When Napoleon was infamously defeated at Waterloo in 1815, the conflict left a battlefield littered with thousands of corpses and the inevitable detritus of war. But what happened to all those dead bodies? Only one full skeleton has been found at the site, much to the bewilderment of archaeologists. Contemporary accounts tell of French bodies being burned by local peasants, with other bodies being dumped into mass graves. And some accounts describe how scattered bones were collected and ground up into meal to use as fertilizer.

It's that last claim that particularly interests Tony Pollard, director of the Center for Battlefield Archaeology at the University of Glasgow. He has examined historical source materials like memoirs and journals of early visitors, as well as artworks, to map the missing grave sites on the Waterloo battlefield in hopes of finding a definitive answer. He recently provided an update on his efforts thus far in a recent paper published in the Journal of Conflict Archaeology.
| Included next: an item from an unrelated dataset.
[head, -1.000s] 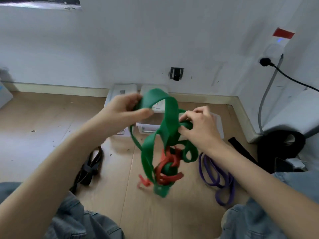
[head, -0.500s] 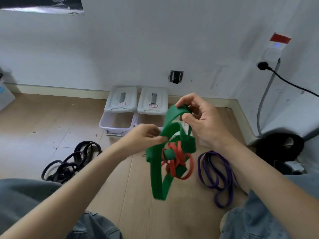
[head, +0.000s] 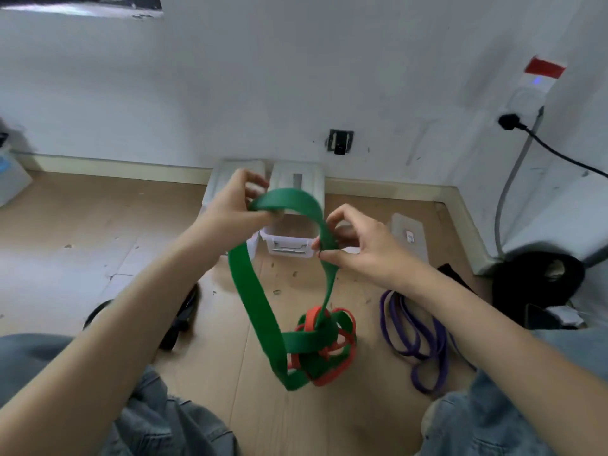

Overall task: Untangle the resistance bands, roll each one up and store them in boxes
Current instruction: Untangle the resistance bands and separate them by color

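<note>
Holding a wide green band [head: 253, 291] up over the wooden floor [head: 82, 245], the left hand [head: 230, 205] has fingers and thumb curled round its top loop, while the right hand [head: 358, 245] pinches the other strand between thumb and fingertips. Below them the green band hangs knotted with a red band [head: 329, 376] — in front of open white boxes [head: 289, 248]. A purple band [head: 414, 337] lies on the floor at right, black bands [head: 184, 314] at left.

The left arm [head: 138, 311] hides most of the black bands [head: 184, 311]. Hands cover parts of the boxes [head: 296, 245].
</note>
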`<state>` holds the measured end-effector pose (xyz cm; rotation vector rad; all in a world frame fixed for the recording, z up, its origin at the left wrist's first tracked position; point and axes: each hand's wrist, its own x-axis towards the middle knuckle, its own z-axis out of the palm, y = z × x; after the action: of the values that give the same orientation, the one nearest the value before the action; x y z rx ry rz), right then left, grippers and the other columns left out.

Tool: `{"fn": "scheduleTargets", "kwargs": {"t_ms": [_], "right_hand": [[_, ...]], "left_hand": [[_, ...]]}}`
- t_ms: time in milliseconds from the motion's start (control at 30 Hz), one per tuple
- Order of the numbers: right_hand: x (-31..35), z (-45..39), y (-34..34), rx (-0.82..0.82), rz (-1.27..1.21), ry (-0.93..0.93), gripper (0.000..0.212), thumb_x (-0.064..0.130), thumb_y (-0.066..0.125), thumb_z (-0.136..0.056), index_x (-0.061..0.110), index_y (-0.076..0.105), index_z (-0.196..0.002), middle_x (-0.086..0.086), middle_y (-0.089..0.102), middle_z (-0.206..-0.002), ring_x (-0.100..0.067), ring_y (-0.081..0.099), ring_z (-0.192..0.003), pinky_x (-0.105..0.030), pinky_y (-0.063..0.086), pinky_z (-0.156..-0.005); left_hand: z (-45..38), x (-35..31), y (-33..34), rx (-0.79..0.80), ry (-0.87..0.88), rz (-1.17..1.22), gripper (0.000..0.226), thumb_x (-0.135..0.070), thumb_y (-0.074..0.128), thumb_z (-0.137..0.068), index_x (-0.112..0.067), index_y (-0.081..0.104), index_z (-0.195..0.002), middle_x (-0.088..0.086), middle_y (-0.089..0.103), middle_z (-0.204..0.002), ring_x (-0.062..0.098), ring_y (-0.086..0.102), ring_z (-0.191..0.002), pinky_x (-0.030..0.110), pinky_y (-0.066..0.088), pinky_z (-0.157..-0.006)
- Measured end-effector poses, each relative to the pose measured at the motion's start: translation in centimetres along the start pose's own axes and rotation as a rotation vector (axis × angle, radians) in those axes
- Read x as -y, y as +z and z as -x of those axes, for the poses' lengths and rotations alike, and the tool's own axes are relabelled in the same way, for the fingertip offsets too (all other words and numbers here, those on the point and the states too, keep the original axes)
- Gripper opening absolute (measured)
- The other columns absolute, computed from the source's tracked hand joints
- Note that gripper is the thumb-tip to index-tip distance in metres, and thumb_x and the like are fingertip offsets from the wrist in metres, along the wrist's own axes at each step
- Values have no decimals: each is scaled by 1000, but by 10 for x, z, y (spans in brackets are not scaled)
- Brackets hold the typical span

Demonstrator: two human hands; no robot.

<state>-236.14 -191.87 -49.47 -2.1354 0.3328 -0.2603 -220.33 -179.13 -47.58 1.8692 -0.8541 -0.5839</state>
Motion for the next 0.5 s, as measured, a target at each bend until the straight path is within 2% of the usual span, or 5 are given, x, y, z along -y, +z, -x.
{"fn": "scheduleTargets", "kwargs": {"t_ms": [133, 233, 300, 433, 500], "right_hand": [[10, -1, -15, -164, -184, 22, 28, 28, 75, -69, 20, 52, -83, -7, 68, -87, -23, 69, -84, -37, 58, -74], [18, -3, -19, -324, -379, 65, 33, 34, 74, -61, 13, 53, -77, -31, 63, -93, -42, 66, -88, -57, 54, -77], [22, -6, -19, -380, -531, 115, 32, 30, 74, -62, 11, 52, -75, -40, 57, -102, -46, 64, -89, -56, 54, -78], [20, -8, -22, -367, -783, 137, 22, 21, 73, -70, 9, 55, -76, -19, 70, -88, -23, 70, -72, -30, 56, -59], [18, -8, -24, -378, -849, 127, 20, 19, 73, -70, 9, 57, -75, -9, 71, -76, -20, 70, -69, -27, 55, -58]], "left_hand": [[4, 33, 9, 115, -49, -740, 73, -35, 70, -79, -11, 33, -137, 11, 41, -137, 27, 41, -122, 35, 36, -99], [16, 43, 27, 383, -88, -437, 78, -57, 64, -73, -14, 40, -133, 3, 50, -133, 15, 52, -114, 30, 45, -97], [30, 48, 53, 573, -95, -184, 97, -72, 65, -57, -19, 38, -134, -3, 50, -132, 8, 52, -114, 32, 47, -98], [53, 79, 107, 310, 123, -359, 113, -42, 76, -66, -38, -4, -145, -15, 17, -143, 6, 36, -119, 32, 39, -100], [52, 90, 113, 208, 138, -374, 109, -19, 74, -73, -36, -5, -146, -6, 18, -143, 20, 44, -122, 36, 42, -100]]}}
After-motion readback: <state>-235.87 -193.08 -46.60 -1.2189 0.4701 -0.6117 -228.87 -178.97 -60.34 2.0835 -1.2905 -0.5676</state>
Napoleon had initially been defeated and deposed as emperor of France in 1814, ending up in exile on the island of Elba in the Mediterranean. He briefly returned to power in March 1815 for what is now known as the Hundred Days. Several states opposed to his rule formed the Seventh Coalition, including a British-led multinational army led by the Duke of Wellington and a larger Prussian army under the command of Field Marshal von Blucher. Those were the armies that clashed with Napoleon's Armee du Nordat Waterloo.